How to Combine Values of a Matillion Grid Variable into a Scalar Variable

Data

How to Combine Values of a Matillion Grid Variable into a Scalar Variable

Recently, I came across a request from a member of the Matillion community to leverage the values of a Matillion grid variable in a SQL Script component. To be more precise, they had populated a grid variable with a list of values and wanted to use an IN statement in a SQL WHERE clause to retrieve any records that matched this grid variable.

Here is the simplified version of the SQL they wished to execute:

SELECT *
FROM MY_TABLE
WHERE MY_FIELD IN (<MY_GRID_VARIABLE>)

To feed this, we have the following grid variable in Matillion:

So the end goal would be for our original SQL script to be populated as follows:

SELECT *
FROM MY_TABLE
WHERE MY_FIELD IN ('Value 1', 'Value 2', 'Value 3')

The Solution

To solve this issue, we need to convert the grid variable into a format that can be easily understood by the SQL script. We are not looking to iterate over the grid variable or anything like that; we simply want to take all values of the grid variable and combine them.

The simplest way to achieve this is to create a scalar variable in Matillion and populate it with the concatenated list of values from the grid variable. So, for our example, this new scalar variable needs to contain the following value in a single string:

'Value 1', 'Value 2', 'Value 3'

We can achieve this in a few steps:

  1. If necessary, create a new orchestration job to perform this variable change and execute the transformation job.
  2. Create a new scalar variable to store this string value.
  3. Use a Python component to populate the scalar variable appropriately (the main piece here).
  4. Update our SQL statement to leverage our new scalar variable.
  5. If using a transformation job, ensure you update the variables being passed to it by the orchestration job.

Let’s step through these in more detail.

Create the New Orchestration Job

Depending on your current structure, you may need to create a new orchestration job for this. Remember that a SQL SELECT statement can only be executed as part of a transformation job, whilst the Python component and variable manipulation can only occur as part of an orchestration job.

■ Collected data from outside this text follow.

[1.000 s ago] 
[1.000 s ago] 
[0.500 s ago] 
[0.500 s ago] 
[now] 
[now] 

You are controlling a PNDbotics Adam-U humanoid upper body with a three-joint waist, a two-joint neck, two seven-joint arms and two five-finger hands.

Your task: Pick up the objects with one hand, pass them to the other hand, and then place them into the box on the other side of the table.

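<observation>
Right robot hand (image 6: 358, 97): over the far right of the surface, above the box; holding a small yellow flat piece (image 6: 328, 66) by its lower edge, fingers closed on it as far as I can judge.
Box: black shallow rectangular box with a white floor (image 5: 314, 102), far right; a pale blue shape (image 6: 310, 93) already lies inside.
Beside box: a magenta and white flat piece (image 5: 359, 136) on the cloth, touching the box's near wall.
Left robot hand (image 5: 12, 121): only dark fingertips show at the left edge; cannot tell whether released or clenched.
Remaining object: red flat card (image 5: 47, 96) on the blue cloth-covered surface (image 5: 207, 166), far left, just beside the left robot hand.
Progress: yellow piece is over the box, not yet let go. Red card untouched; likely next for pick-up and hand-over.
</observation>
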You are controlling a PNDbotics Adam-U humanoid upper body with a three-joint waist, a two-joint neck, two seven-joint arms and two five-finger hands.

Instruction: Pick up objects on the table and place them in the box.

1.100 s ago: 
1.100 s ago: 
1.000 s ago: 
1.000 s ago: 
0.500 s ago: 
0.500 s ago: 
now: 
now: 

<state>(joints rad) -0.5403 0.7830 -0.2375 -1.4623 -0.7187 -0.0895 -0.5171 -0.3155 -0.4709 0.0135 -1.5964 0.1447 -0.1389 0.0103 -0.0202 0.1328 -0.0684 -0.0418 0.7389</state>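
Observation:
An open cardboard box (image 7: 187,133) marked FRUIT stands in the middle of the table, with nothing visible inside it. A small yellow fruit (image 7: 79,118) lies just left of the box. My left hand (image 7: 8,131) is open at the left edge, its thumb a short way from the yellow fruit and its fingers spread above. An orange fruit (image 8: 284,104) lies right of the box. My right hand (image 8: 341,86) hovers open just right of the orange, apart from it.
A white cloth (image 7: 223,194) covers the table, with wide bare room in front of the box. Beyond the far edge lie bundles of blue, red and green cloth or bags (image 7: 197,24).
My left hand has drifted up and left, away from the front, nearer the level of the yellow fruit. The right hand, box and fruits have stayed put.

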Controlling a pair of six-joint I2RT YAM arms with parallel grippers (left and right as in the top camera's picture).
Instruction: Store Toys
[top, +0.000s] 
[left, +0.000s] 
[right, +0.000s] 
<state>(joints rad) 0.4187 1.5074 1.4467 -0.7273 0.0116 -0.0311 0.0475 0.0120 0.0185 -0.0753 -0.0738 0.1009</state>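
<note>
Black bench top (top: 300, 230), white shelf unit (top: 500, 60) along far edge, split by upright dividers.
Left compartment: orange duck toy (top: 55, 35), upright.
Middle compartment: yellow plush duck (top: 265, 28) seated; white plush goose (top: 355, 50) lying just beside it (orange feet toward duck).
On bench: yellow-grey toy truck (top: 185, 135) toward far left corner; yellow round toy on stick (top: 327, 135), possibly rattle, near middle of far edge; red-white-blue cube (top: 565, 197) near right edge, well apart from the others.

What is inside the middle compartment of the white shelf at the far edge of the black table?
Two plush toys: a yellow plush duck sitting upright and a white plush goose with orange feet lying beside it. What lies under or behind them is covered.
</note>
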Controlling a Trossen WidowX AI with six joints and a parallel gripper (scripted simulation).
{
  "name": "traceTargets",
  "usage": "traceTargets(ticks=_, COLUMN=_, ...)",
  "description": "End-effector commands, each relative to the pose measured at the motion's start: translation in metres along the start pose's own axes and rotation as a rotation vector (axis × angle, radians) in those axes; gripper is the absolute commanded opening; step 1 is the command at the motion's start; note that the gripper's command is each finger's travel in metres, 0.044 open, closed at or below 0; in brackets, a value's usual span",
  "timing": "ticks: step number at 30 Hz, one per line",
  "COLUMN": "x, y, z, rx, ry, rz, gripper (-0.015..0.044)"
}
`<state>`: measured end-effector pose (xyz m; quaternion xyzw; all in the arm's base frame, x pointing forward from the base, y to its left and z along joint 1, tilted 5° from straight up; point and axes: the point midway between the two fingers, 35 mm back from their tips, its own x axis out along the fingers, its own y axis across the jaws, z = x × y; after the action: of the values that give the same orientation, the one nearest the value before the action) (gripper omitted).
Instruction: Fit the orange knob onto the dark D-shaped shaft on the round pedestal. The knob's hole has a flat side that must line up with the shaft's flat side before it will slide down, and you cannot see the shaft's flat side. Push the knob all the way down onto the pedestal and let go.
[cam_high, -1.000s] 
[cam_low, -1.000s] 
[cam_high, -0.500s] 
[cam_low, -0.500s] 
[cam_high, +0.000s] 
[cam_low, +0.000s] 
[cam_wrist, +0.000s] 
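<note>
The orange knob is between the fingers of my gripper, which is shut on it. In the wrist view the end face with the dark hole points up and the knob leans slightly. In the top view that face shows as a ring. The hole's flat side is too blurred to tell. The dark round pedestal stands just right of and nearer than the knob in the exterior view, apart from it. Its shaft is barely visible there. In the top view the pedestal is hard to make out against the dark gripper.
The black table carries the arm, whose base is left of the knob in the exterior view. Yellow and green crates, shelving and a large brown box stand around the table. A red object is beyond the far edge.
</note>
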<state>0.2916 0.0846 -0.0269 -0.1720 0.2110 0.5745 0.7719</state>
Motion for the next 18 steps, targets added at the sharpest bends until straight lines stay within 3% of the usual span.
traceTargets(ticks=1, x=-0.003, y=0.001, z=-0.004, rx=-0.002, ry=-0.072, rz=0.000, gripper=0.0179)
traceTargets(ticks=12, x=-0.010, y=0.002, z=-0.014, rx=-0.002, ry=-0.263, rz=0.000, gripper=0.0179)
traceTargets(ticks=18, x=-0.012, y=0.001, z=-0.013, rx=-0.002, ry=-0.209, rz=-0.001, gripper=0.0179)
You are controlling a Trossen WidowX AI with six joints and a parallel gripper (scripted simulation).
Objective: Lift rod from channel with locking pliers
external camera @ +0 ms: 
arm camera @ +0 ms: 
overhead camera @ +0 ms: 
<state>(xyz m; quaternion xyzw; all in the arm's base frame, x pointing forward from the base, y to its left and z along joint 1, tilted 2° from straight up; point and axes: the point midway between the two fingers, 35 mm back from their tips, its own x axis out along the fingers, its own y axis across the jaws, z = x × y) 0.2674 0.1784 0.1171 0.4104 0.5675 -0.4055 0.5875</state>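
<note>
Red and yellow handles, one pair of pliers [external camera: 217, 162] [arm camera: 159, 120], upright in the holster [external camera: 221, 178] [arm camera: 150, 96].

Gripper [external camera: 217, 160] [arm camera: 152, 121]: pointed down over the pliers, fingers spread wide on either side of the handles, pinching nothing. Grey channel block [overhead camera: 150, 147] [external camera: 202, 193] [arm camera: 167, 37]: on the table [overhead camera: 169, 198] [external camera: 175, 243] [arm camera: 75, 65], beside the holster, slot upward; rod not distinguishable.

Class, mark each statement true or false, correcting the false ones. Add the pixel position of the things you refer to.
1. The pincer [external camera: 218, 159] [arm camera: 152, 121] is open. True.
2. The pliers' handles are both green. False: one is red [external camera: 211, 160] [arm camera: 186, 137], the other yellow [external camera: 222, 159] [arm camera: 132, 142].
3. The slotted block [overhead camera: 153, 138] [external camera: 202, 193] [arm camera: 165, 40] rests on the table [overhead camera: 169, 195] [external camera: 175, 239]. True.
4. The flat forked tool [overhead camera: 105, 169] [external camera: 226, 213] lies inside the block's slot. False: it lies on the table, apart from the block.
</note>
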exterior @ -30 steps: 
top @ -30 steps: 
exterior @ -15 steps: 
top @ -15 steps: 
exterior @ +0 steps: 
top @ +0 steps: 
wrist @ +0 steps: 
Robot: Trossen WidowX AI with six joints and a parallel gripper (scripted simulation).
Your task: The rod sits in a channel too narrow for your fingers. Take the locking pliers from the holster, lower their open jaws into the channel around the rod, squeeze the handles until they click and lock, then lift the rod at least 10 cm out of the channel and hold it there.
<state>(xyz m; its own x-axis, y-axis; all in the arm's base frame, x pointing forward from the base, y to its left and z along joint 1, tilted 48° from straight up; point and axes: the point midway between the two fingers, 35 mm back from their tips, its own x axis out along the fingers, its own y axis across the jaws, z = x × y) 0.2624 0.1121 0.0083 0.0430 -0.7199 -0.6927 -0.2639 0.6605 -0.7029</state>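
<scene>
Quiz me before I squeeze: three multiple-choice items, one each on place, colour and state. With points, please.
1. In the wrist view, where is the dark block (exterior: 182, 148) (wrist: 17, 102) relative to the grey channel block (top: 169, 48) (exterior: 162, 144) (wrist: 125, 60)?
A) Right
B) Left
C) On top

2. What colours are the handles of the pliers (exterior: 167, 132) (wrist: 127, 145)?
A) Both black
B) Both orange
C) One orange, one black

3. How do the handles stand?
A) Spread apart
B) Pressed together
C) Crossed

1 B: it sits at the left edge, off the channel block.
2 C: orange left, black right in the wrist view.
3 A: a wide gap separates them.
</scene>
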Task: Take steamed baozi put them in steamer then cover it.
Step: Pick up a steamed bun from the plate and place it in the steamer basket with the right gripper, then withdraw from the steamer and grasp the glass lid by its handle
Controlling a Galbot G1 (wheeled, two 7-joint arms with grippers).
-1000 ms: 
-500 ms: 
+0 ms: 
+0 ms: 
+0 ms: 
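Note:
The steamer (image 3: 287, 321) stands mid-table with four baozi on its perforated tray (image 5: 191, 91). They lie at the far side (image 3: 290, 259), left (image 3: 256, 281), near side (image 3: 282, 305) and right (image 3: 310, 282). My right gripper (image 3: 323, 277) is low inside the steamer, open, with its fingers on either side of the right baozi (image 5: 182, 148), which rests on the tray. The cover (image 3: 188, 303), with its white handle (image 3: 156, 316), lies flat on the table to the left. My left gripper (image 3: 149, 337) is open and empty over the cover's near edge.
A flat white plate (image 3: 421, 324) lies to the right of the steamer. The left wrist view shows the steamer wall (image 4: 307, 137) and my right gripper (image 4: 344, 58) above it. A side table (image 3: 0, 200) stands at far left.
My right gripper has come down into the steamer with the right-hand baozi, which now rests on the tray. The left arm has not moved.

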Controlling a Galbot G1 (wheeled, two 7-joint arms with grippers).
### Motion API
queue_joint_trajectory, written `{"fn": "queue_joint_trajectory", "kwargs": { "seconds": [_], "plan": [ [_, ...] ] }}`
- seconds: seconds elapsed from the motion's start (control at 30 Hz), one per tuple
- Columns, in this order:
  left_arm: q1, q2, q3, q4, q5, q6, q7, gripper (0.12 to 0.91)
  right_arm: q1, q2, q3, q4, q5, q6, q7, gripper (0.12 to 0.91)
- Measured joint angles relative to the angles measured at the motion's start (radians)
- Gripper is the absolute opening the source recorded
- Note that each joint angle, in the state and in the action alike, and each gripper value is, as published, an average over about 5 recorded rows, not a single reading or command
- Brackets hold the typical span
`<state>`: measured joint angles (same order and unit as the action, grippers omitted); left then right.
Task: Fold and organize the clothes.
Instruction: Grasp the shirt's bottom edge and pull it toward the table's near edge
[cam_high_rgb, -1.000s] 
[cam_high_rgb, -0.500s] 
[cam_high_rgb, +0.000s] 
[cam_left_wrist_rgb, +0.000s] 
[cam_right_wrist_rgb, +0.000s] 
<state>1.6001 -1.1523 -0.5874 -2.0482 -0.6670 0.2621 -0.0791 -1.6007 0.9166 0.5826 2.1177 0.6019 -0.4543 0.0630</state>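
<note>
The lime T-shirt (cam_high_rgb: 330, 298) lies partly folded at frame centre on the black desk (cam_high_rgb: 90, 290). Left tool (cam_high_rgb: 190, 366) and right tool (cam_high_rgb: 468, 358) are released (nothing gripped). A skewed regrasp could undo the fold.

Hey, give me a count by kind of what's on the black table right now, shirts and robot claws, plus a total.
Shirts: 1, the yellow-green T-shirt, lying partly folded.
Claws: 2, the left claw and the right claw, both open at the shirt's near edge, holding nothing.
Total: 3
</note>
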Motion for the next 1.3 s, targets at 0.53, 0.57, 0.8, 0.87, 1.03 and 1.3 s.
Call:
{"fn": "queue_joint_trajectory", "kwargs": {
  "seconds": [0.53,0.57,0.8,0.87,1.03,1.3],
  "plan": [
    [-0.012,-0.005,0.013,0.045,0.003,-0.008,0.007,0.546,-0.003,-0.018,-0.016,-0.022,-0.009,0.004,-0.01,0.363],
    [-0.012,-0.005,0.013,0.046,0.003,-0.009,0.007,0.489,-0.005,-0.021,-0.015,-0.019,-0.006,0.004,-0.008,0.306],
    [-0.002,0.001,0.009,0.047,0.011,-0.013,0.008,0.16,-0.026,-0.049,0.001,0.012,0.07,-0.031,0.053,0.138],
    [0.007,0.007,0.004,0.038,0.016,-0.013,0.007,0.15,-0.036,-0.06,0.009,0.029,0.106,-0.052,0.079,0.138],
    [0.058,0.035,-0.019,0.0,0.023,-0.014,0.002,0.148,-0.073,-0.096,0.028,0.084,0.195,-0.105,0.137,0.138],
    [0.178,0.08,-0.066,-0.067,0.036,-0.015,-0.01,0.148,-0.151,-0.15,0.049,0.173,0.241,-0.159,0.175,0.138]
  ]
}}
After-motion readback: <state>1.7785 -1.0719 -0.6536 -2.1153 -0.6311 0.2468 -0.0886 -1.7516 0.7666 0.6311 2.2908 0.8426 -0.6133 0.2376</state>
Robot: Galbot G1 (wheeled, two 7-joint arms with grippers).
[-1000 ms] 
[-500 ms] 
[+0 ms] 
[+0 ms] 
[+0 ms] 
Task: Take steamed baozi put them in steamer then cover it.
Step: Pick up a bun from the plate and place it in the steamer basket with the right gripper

Here is an image of how our final orchestration job may appear by the time we are done with this post:

Create New Scalar Variable

This part is simple. We can create a new scalar variable in Matillion by right-clicking on the canvas and selecting Manage job variables:

For our example, we call our new variable by the catchy title MY_SCALAR_VARIABLE:

If appropriate, you will need to add this to both your orchestration and your transformation job.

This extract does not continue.